(YOUR ASSIGNMENT): Please give back the listing below word for word, without the images.

========================================

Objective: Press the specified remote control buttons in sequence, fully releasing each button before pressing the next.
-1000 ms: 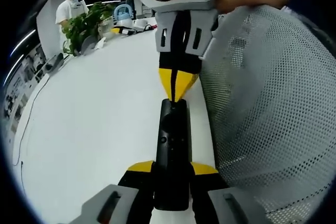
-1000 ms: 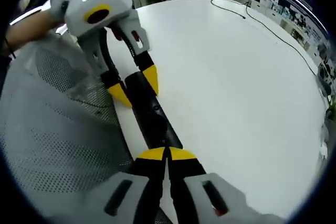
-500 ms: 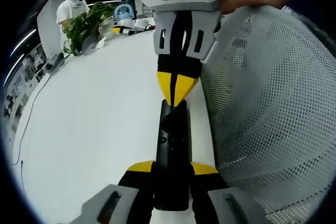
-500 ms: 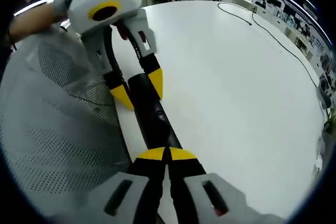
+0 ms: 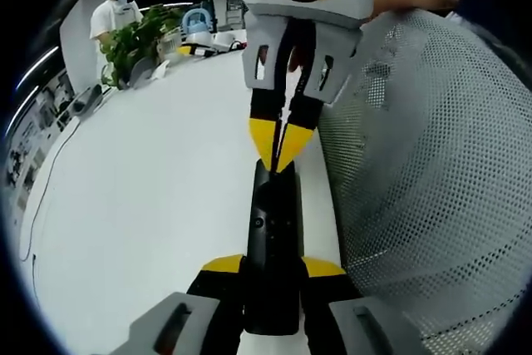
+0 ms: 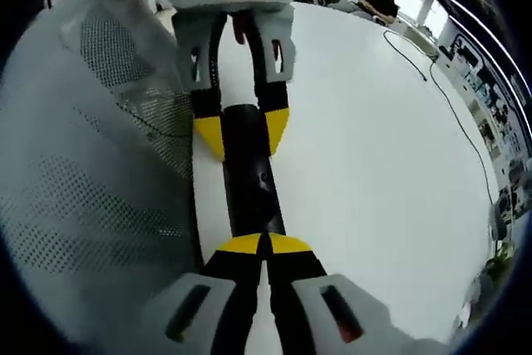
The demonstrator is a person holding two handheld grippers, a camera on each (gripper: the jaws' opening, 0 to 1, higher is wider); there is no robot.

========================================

(REPLY):
Objective: Press the specified remote control buttons in sequence, fully releasing each button before pressing the next.
-1000 ms: 
-1000 ms: 
-500 ms: 
-500 ms: 
+0 ms: 
+0 ms: 
The demonstrator is a person holding two handheld grippers, a camera on each (gripper: the jaws' opening, 0 to 1, higher is wider); there is no robot.

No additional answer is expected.